But, if we were allowed to make a breaking change, then this is how I think it should work:

// in a module scope...

enum E { foo, bar };

-------------------------------------------------------------

// These cause a compile error "foo is ambiguous":
1) E foo = E.bar;
2) E foo = E.foo;
3) enum foo = E.bar;
4) immutable foo = E.bar;
5) immutable foo = initFoo(); // if we can't CTFE initFoo()

// These are fine:
1) enum foo = E.foo;
2) immutable foo = E.foo;
3) int foo = 42; // int isn't implicitly convertible to E
4) E Foo = E.bar;

-------------------------------------------------------------

struct Convertible
{
    E _value;

    alias _value this;
}

Convertible foo; // Compile error: foo is ambiguous

-------------------------------------------------------------

struct MyStruct(T)
{
    T foo = 123; // Fine, hides E.foo inside MyStruct scope

    void fun()
    {
        T foo = 42 // Fine, hides both MyStruct.foo and
                   // E.foo inside this function scope
    }
}

Here's the logic of it:
-----------------------
An enumeration of type E should be visible (like it was a module scope variable) if, and only if, it occurs in one of these "hot-spots" where a value of type E is expected (e.g. it could be in a template parameter list, function argument list, or in a case expression of a switch).

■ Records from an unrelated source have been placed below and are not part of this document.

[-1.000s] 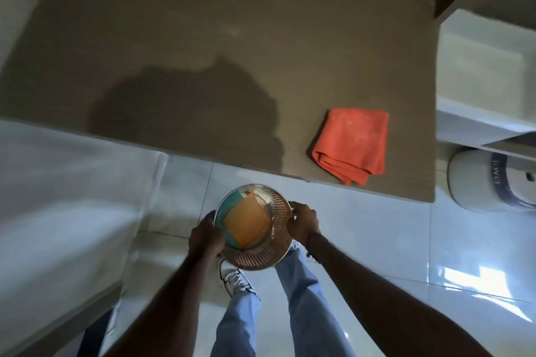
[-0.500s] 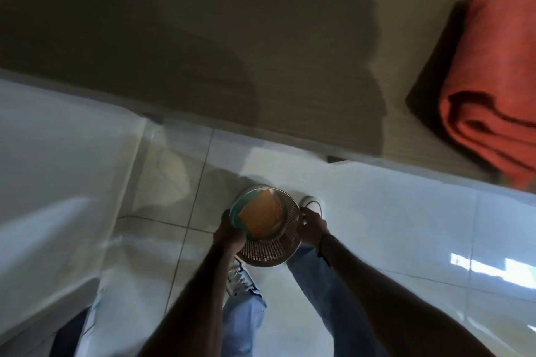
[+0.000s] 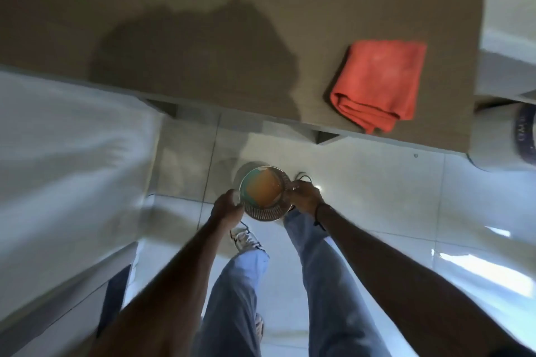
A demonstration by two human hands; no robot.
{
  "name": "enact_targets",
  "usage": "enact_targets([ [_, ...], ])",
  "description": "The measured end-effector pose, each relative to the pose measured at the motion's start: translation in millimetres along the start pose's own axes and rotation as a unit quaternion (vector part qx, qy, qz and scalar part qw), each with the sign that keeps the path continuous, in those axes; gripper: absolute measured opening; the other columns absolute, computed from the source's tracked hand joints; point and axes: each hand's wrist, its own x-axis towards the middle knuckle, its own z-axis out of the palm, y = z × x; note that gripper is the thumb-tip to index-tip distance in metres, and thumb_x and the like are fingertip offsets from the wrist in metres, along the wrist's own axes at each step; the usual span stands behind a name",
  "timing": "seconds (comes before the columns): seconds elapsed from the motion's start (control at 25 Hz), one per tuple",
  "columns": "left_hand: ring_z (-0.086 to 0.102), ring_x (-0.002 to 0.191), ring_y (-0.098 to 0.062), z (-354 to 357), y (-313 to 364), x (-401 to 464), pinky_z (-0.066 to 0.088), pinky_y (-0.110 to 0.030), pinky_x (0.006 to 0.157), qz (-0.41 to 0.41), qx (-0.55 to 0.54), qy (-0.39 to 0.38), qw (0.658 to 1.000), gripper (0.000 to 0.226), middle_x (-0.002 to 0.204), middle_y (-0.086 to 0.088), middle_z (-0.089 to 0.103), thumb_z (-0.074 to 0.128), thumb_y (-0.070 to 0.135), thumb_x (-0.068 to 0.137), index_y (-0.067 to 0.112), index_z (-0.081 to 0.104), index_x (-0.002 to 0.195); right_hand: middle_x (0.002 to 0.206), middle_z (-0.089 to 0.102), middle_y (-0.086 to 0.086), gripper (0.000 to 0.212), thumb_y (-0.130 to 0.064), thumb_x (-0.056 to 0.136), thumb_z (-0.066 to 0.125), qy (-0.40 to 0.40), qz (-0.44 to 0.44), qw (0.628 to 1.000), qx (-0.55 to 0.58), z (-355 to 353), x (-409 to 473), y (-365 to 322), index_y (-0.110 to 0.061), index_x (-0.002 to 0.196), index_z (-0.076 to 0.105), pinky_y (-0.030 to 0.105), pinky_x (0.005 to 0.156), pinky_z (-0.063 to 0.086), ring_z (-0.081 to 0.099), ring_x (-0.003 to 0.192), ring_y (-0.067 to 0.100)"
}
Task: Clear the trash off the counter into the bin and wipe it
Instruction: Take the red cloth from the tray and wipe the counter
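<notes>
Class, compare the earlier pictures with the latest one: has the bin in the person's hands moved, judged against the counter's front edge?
Yes. The bin has gone down and away from the counter edge, towards the floor tiles; both hands hold its rim.

Glossy white tile floor (image 3: 377, 197), bright window reflections, white cabinet (image 3: 58, 168)
</notes>
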Motion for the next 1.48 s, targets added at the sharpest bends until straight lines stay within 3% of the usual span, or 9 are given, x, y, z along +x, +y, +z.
enact_targets([
  [0.28,0.070,0.116,-0.028,-108.1,110.0,-136.2,0.055,-0.039,0.105,0.150,-0.011,0.008,0.989,0.037,0.124,-0.011,0.074,0.063,0.014,0.090,0.013,0.067,0.126,0.111,0.074,0.011,0.027,-0.024,0.091,0.061,0.010,-0.017,0.992,0.121,-100.6,-148.5,-60.9,-0.015,0.115,0.069,0.029,0.071,0.047,0.068,0.094,0.026],
  [0.36,0.076,0.098,-0.033,-126.6,143.8,-158.5,0.063,-0.040,0.087,0.172,-0.057,-0.014,0.983,0.028,0.107,-0.015,0.078,0.066,0.012,0.089,0.009,0.070,0.116,0.113,0.073,0.008,0.028,-0.026,0.095,0.054,-0.028,-0.025,0.992,0.118,-137.9,-173.9,-74.8,-0.015,0.119,0.065,0.031,0.073,0.049,0.067,0.089,0.023],
  [0.44,0.071,0.075,-0.032,-139.3,179.3,-172.8,0.058,-0.033,0.063,0.208,-0.090,-0.026,0.974,0.014,0.089,-0.019,0.073,0.064,0.006,0.089,0.005,0.071,0.101,0.108,0.075,0.005,0.028,-0.031,0.096,0.052,-0.062,-0.037,0.992,0.105,-176.9,-192.8,-86.4,-0.014,0.115,0.066,0.033,0.076,0.055,0.069,0.085,0.020],
  [0.52,0.060,0.066,-0.028,-145.1,211.6,-173.6,0.049,-0.030,0.057,0.225,-0.133,-0.009,0.965,0.012,0.078,-0.023,0.064,0.059,-0.001,0.090,0.005,0.068,0.087,0.093,0.076,0.006,0.024,-0.031,0.095,0.054,-0.065,-0.050,0.987,0.135,-208.9,-201.2,-98.6,-0.014,0.102,0.069,0.030,0.067,0.058,0.071,0.073,0.020],
  [0.64,0.064,0.077,-0.035,-140.4,258.0,-155.2,0.060,-0.045,0.078,0.225,-0.155,0.039,0.961,0.012,0.089,-0.025,0.067,0.060,0.004,0.093,0.007,0.069,0.100,0.076,0.068,0.008,0.012,-0.026,0.083,0.068,0.125,-0.080,0.966,0.212,-242.7,-190.0,-114.6,-0.016,0.076,0.066,0.029,0.057,0.055,0.064,0.058,0.018],
  [0.72,0.070,0.106,-0.037,-129.5,284.6,-142.2,0.055,-0.045,0.102,0.238,-0.049,0.053,0.969,0.039,0.116,-0.023,0.072,0.064,0.012,0.092,0.004,0.061,0.131,0.078,0.070,0.007,0.021,-0.025,0.073,0.080,0.270,-0.087,0.938,0.200,-255.2,-171.4,-118.3,-0.016,0.079,0.062,0.036,0.072,0.058,0.066,0.069,0.021],
  [1.0,0.066,0.120,-0.032,-78.8,417.8,-105.0,0.049,-0.041,0.109,0.318,0.012,0.052,0.947,0.064,0.128,-0.020,0.070,0.056,0.020,0.066,0.000,0.067,0.125,0.080,0.067,0.004,0.039,-0.019,0.066,0.081,0.264,-0.093,0.942,0.186,-343.9,-101.2,-109.4,-0.017,0.100,0.060,0.041,0.066,0.060,0.066,0.070,0.026],
  [1.24,0.070,0.111,-0.031,-25.2,565.5,-77.0,0.056,-0.039,0.098,0.341,0.033,0.024,0.939,0.041,0.121,-0.014,0.073,0.066,0.009,0.081,0.010,0.067,0.122,0.086,0.070,-0.003,0.039,-0.019,0.068,0.073,0.329,-0.044,0.917,0.219,-483.1,-62.2,-81.4,-0.027,0.105,0.065,0.031,0.070,0.061,0.069,0.080,0.020],
  [1.48,0.066,0.116,-0.030,9.9,622.0,-57.3,0.058,-0.041,0.098,0.382,0.146,0.034,0.912,0.043,0.128,-0.013,0.067,0.065,0.009,0.090,0.015,0.062,0.132,0.085,0.073,0.001,0.032,-0.014,0.081,0.068,0.307,0.001,0.920,0.243,-543.4,-31.0,-61.8,-0.020,0.112,0.066,0.045,0.086,0.061,0.071,0.088,0.026],
])
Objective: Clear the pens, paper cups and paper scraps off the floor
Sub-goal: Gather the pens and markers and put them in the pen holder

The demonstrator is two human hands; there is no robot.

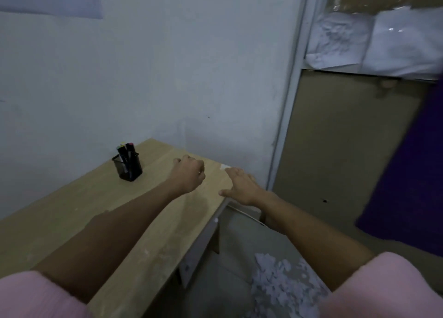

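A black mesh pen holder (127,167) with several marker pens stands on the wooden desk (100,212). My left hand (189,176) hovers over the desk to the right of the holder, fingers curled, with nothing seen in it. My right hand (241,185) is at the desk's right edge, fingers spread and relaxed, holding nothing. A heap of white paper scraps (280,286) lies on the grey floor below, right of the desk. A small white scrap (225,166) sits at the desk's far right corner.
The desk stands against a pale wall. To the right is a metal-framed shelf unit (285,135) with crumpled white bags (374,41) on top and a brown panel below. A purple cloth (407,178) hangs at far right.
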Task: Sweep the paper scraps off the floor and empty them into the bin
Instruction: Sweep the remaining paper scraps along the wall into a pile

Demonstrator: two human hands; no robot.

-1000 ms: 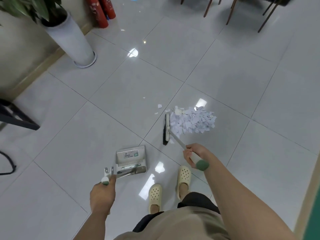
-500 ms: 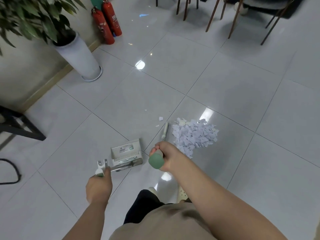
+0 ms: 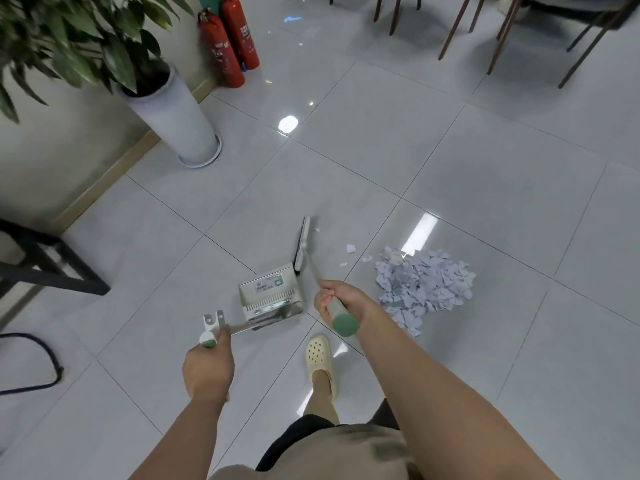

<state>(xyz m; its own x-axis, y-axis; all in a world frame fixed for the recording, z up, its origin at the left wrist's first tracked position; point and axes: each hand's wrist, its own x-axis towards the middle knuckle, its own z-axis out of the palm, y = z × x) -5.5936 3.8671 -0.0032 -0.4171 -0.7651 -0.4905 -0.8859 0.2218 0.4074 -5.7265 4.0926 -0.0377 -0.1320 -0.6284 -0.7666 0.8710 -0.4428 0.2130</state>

Inside these "hot-spots" the enumeration fights over visibility against variables. It loses that fight against function local and class/struct local variables which have the same name (and whatever type). But it wins the battle over visibility against module scope variables which have the same name but are not implicitly convertible to type E. Against global variables which are of type E or are implicitly convertible to type E, the battle over visibility ends in a tie, and that's a compile-time ambiguity error.